[THE TASK]
The listing is to be reproduced exactly, excluding its pictures.

[DATA]
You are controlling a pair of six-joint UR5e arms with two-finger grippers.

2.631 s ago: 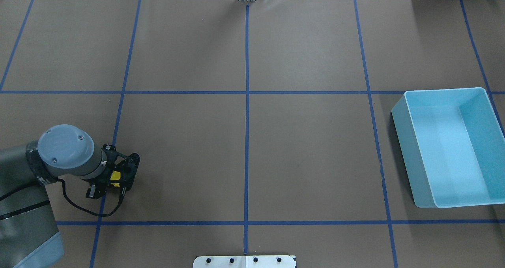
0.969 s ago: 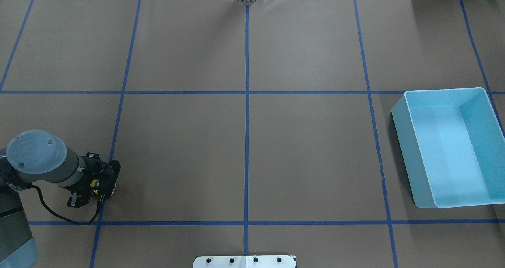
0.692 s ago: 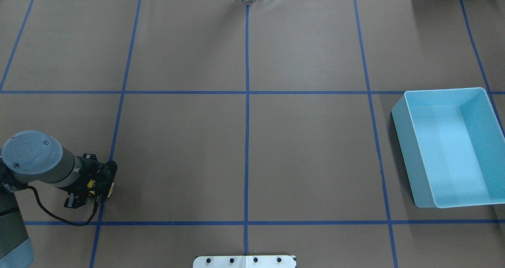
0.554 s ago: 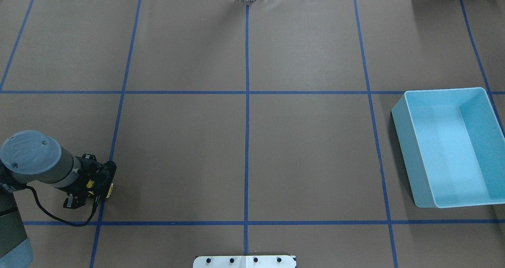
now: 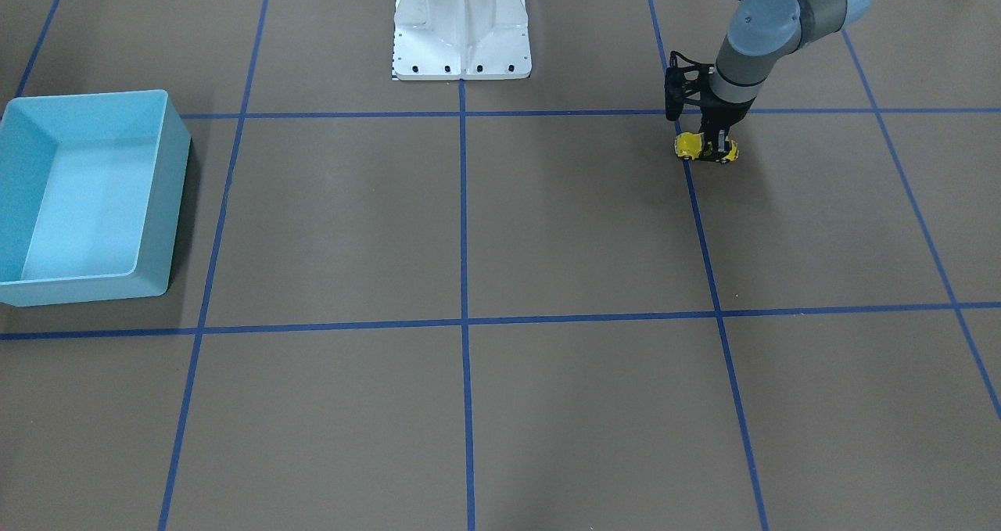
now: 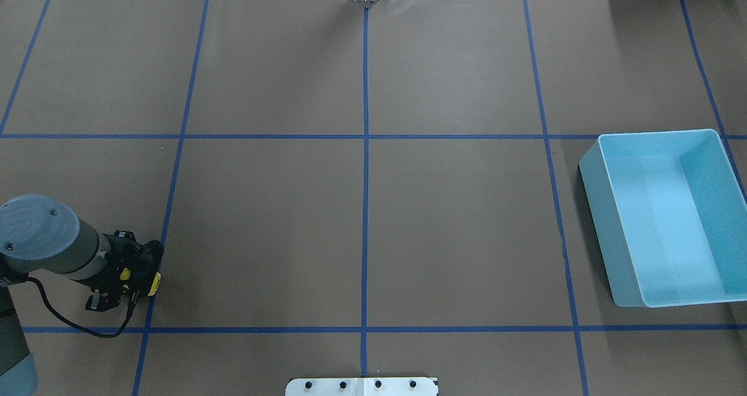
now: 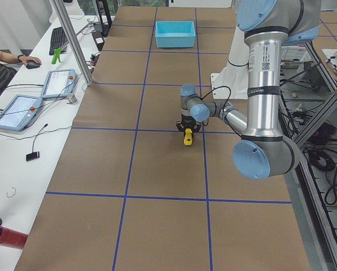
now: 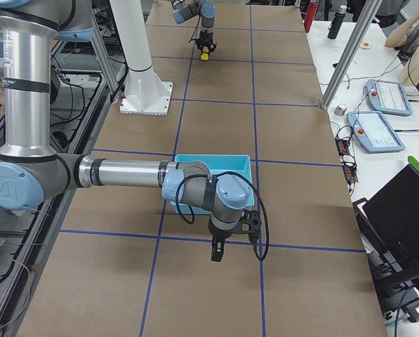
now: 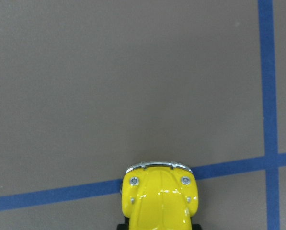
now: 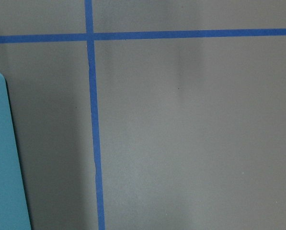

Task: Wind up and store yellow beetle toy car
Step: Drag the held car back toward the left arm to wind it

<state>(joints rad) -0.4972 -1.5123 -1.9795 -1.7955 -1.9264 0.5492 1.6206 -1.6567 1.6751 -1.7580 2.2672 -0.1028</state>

[TASK OUTPUT]
You are controlling a pair of six-joint UR5e arms with two-finger grippers.

2.631 s ago: 
0.969 s ago: 
0.692 s ago: 
0.554 s ago: 
now: 
now: 
now: 
now: 
now: 
now: 

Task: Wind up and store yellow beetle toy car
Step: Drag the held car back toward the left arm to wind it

<state>(joints rad) -0.4972 -1.5123 -1.9795 -1.7955 -1.9264 0.5492 1.6206 -1.6567 1.6751 -1.7580 2.2672 -0.1028</state>

No more work remains on this exercise.